Paltrow makes her instruction of Orlando in the arts of love an act of sheer bravado. When he offers to leave her side for two hours, she demonstrates a capacity for heartbreak. Although Paltrow has the chops to show how many fathoms deep she is in love, she is no suffering Juliet. She can modify her feeling for Orlando with a charming skepticism about the relationship between passion and survival. (“Men have died from time to time, and worms have eaten them, but not for love.”)
Only Mark Linn-Baker, playing Touchstone, is her equal in the cast. Dreadfully costumed as a 1940s pimp, he has the good sense to underplay his part when all around are overplaying theirs. He has a comic interlude with a model of a sheep on wheels that is sheer Chaplin, though he is required to repeat the gag at least two more times. And he is the only one in the cast capable of singing, rather than belting out, the Shakespearean songs. The others tend to treat them like nightclub showstoppers or cabaret numbers.
A jazz band sits on stage to help punch out the musical accompaniment. It's a good band, thoroughly out of place in the Forest of Arden. So is the setting, which makes this sylvan paradise look more like an overdecorated bordello. And since the good Duke, played by Byron Jennings (who plays the bad duke as well) is stylishly dressed in riding boots and jodhpurs, we get little sense that he and his court are in exile, eking out a precarious existence with limited resources.

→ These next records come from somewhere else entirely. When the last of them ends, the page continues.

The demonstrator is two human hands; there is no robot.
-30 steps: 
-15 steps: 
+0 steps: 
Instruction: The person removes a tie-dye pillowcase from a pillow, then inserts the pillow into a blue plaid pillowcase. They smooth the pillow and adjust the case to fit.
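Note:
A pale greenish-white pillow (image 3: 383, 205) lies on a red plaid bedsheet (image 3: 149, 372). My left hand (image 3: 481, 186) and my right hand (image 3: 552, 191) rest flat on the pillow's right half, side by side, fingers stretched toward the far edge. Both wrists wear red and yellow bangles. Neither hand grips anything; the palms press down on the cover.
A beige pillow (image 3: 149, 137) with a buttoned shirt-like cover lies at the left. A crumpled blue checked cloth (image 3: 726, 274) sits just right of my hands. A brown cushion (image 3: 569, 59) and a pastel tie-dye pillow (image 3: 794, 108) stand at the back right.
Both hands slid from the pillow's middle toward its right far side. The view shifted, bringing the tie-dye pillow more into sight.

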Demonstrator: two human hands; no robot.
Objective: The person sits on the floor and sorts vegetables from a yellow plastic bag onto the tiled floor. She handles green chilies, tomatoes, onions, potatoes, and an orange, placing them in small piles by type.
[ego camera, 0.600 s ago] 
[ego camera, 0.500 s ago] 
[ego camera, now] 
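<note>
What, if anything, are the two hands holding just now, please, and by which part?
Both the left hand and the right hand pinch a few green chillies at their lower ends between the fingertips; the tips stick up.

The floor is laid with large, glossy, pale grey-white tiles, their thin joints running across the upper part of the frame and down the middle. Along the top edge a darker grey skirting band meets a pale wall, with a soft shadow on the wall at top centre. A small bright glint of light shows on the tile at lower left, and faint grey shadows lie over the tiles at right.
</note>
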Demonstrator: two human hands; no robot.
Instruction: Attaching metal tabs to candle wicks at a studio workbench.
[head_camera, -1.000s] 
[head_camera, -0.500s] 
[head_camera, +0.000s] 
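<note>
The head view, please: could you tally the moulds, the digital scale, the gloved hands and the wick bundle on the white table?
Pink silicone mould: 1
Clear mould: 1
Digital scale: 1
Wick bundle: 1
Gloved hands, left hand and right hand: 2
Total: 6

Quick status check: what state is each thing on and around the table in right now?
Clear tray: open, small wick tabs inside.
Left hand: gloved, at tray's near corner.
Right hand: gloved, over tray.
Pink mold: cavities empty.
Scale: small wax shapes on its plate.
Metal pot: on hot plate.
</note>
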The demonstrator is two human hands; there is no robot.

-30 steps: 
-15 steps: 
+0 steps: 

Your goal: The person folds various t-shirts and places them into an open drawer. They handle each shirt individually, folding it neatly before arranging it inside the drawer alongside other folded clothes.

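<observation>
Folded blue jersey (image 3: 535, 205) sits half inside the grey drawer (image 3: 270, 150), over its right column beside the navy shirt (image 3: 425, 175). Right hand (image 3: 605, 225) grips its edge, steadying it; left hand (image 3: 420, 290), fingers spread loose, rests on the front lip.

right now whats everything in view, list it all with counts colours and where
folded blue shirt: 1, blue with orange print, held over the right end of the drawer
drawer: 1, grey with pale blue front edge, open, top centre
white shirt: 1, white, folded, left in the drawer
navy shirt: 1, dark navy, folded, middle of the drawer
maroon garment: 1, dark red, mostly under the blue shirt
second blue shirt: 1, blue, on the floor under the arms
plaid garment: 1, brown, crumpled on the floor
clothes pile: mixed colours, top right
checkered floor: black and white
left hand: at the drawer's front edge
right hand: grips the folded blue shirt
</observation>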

Edelstein is badly served by his designers, and he has made some odd casting choices as well. Michael Cumpsty is an accomplished classical actor, but to play Jacques like a swashbuckling soldier is to ignore the central quality of the character, which is his jaundiced disposition. Likewise, the various female rustics perform as if they've just emerged from the dressing room of a Broadway musical or a downtown discotheque. Shaw once observed that the title of As You Like It was Shakespeare's way of admitting that he had sold out to the audience, and much of this production seems designed to confirm that insight. But Gwyneth Paltrow is the real crowd-pleaser—not because she tries to perform Shakespeare without tears, but because she has the ability to play her role with humor, imagination, and a refreshing devotion to authorial intention.